Your objective:
Up to and including the line that contains "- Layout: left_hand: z", return every line from the start of the data, unchanged.

Records from a collection
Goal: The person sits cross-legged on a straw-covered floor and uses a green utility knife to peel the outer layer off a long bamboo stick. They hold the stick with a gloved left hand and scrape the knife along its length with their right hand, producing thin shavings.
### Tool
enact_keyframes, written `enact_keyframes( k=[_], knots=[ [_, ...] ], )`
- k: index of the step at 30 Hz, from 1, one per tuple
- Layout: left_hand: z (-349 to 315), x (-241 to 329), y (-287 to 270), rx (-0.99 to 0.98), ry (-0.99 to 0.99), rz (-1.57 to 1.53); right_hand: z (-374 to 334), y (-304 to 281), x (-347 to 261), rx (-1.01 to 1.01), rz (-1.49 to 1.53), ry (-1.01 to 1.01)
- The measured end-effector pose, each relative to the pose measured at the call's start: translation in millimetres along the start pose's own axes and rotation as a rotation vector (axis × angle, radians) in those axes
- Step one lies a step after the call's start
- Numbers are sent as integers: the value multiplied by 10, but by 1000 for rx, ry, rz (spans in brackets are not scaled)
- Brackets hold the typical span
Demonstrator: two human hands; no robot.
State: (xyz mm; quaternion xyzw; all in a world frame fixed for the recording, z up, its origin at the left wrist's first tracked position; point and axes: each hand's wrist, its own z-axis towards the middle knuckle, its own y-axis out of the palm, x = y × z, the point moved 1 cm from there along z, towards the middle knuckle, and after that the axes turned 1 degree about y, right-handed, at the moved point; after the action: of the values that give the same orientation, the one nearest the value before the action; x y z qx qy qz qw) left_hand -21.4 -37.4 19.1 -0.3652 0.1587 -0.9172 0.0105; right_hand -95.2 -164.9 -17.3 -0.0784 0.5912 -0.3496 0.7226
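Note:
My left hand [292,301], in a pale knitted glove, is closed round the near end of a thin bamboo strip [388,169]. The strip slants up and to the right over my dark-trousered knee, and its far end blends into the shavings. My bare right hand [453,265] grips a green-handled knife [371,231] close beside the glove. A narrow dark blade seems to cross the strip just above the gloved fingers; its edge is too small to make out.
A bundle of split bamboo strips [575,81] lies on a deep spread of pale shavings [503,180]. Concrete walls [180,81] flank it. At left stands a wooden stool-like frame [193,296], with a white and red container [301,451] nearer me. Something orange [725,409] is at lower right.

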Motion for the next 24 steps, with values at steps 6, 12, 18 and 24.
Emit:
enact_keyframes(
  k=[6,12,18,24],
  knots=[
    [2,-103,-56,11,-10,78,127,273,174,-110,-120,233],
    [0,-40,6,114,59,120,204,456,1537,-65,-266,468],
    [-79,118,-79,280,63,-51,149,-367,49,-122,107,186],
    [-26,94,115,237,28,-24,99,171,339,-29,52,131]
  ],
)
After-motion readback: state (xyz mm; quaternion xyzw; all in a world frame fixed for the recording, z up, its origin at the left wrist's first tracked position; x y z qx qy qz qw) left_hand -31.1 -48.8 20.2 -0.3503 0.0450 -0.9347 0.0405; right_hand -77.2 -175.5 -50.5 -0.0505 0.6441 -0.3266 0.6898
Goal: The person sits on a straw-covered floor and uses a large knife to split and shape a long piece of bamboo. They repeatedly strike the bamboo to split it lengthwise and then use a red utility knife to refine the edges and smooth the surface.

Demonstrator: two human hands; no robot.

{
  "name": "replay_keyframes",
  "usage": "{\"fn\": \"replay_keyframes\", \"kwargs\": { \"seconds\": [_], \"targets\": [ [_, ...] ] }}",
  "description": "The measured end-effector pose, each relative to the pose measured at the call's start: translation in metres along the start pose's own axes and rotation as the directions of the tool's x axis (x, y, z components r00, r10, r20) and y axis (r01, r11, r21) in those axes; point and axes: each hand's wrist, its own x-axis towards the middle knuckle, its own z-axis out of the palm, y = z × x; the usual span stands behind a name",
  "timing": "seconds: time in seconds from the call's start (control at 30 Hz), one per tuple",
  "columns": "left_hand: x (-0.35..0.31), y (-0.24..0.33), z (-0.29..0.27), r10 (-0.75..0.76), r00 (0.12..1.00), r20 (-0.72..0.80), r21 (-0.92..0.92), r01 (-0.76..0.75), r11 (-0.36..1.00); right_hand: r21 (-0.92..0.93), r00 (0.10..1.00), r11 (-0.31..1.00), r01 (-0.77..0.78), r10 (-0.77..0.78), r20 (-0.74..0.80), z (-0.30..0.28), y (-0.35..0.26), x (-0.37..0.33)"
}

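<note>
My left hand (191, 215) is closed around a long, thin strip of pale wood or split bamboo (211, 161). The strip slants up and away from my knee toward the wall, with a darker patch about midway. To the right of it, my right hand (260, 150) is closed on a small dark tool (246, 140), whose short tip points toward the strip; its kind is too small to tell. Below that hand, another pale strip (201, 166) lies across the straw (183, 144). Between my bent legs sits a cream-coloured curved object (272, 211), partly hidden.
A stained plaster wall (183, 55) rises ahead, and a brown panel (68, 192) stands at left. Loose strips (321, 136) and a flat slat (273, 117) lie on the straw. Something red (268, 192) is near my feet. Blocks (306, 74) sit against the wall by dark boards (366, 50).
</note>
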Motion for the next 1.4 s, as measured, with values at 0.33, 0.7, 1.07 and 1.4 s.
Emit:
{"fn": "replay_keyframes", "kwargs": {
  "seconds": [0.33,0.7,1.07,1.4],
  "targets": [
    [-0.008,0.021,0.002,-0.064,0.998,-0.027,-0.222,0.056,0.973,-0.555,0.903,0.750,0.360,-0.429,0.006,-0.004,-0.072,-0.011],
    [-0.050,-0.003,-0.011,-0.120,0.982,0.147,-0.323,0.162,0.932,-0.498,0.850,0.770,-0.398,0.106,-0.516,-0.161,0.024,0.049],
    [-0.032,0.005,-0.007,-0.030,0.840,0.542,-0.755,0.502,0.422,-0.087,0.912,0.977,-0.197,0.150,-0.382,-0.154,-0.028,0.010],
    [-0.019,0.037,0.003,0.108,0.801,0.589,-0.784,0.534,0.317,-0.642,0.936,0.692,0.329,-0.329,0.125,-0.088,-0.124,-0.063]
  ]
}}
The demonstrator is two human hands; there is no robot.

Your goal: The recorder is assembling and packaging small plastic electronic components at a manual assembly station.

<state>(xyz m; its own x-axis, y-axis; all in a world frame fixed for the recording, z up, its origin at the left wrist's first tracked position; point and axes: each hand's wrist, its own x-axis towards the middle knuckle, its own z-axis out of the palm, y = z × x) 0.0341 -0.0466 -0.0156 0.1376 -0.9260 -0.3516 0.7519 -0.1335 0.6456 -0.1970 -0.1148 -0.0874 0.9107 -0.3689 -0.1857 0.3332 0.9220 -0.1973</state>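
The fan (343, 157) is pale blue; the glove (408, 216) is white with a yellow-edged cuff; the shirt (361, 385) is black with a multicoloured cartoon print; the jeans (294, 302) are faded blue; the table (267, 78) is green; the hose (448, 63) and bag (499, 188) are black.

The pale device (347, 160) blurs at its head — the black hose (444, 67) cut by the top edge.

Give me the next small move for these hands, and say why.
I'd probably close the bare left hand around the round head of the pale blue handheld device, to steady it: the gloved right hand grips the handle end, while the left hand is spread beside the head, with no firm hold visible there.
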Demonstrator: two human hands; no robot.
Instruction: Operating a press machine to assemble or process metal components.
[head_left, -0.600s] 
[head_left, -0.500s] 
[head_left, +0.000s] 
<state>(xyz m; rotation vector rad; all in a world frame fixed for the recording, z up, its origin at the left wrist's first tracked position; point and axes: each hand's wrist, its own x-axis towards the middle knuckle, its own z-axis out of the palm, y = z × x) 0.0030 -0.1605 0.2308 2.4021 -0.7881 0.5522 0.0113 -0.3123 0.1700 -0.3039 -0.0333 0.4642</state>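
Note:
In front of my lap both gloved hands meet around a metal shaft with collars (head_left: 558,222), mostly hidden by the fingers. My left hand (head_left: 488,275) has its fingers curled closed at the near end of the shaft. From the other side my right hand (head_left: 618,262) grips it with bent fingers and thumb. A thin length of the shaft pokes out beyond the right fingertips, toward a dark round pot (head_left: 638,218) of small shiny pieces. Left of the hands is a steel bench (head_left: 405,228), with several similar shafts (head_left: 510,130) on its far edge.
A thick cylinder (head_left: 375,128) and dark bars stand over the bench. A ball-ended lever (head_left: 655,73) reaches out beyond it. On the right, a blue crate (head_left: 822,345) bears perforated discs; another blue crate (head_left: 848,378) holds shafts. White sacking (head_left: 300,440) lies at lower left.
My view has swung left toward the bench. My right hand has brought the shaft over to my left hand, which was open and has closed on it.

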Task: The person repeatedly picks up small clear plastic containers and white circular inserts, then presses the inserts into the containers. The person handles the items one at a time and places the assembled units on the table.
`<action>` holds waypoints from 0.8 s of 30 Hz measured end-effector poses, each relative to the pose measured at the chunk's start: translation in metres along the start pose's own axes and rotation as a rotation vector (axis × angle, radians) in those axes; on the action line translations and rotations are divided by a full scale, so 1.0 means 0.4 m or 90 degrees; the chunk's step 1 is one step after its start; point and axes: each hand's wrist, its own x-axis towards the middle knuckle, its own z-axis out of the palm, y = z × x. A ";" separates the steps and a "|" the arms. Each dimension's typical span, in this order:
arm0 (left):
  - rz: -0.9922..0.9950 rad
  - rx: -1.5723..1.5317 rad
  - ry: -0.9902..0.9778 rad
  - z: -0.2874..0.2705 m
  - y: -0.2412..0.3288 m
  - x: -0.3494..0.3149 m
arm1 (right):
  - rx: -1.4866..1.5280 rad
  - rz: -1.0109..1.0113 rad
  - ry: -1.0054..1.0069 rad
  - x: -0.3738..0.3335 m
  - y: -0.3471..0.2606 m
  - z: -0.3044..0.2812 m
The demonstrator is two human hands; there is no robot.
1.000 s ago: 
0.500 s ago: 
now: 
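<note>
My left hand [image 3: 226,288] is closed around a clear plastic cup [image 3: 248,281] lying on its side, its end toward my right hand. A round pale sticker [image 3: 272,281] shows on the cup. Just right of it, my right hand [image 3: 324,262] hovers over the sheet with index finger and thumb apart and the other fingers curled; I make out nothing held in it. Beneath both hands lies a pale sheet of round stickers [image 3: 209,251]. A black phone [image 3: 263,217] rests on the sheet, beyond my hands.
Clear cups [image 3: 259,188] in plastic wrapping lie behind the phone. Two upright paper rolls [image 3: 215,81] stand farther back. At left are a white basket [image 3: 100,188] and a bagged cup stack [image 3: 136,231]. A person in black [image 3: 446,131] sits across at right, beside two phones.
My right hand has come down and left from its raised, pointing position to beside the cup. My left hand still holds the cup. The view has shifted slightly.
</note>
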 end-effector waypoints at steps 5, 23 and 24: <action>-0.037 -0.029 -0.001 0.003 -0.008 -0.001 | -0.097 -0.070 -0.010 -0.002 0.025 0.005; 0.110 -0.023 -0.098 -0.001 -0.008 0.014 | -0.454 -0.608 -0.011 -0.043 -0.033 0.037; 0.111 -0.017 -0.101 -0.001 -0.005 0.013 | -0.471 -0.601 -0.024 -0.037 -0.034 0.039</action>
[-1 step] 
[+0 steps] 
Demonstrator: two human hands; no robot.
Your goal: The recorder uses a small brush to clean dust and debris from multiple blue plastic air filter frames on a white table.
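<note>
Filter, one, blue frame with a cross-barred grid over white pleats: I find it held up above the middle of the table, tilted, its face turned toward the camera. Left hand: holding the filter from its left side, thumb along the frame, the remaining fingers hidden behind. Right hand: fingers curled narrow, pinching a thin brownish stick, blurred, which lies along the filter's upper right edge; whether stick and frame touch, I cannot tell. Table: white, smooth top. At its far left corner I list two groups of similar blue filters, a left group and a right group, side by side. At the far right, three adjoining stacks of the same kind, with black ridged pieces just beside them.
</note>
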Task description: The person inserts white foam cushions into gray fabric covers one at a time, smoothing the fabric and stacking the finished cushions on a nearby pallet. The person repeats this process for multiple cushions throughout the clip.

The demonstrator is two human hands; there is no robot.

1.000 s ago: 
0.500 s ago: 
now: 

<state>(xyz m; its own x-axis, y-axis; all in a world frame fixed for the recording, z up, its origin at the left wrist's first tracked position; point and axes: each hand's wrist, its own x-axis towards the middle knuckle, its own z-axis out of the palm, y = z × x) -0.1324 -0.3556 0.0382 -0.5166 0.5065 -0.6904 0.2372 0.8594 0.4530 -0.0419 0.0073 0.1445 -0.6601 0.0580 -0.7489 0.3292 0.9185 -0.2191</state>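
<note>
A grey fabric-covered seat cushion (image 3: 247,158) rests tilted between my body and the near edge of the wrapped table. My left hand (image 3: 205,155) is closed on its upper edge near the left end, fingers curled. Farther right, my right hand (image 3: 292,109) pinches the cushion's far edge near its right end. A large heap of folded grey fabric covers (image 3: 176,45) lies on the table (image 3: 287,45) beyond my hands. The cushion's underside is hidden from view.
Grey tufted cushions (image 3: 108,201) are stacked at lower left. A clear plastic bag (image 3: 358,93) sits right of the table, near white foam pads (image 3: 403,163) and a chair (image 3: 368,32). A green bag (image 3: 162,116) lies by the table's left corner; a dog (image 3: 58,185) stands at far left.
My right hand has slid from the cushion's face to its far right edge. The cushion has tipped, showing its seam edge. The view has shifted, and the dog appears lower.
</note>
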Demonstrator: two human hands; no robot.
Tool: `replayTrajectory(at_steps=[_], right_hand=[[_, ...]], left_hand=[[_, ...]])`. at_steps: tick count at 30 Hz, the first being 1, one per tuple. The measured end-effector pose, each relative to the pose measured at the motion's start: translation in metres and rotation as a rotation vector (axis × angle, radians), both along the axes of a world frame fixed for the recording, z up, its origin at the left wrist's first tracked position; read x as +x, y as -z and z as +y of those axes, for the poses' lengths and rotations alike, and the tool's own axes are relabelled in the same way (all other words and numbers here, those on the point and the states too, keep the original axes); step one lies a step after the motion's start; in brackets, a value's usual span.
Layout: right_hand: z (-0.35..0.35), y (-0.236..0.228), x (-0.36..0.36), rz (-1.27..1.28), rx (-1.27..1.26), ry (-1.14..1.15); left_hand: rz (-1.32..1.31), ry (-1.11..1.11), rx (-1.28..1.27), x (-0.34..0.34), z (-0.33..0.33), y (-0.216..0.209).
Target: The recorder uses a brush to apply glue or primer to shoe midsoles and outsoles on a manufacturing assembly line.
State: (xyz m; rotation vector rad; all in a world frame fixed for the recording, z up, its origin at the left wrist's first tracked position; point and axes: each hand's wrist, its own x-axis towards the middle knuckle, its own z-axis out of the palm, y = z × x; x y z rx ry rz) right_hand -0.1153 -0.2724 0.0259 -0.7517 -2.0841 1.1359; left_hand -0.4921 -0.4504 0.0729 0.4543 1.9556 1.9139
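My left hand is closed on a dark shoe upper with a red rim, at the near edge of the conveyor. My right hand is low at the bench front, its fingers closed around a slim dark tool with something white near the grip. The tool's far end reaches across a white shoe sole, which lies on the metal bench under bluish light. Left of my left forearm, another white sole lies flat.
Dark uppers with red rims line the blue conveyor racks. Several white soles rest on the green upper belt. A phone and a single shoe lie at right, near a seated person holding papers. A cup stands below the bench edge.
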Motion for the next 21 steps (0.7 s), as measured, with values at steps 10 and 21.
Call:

Exercise solution:
Goal: The person sits cross-legged on a straw-covered floor and uses a green utility knife to peel the outer layer off a long bamboo stick. They hold the stick with a gloved left hand and scrape the knife along its length with their right hand, producing thin shavings.
### Tool
enact_keyframes, written `enact_keyframes( k=[_], knots=[ [_, ...] ], )`
- k: index of the step at 30 Hz, from 1, one per tuple
- Layout: left_hand: z (-349 to 315), x (-241 to 329), y (-287 to 270), rx (-0.99 to 0.98), ry (-0.99 to 0.99), rz (-1.57 to 1.53); right_hand: z (-374 to 334), y (-304 to 281), x (-347 to 261), rx (-1.01 to 1.01), rz (-1.49 to 1.53), ry (-1.01 to 1.01)

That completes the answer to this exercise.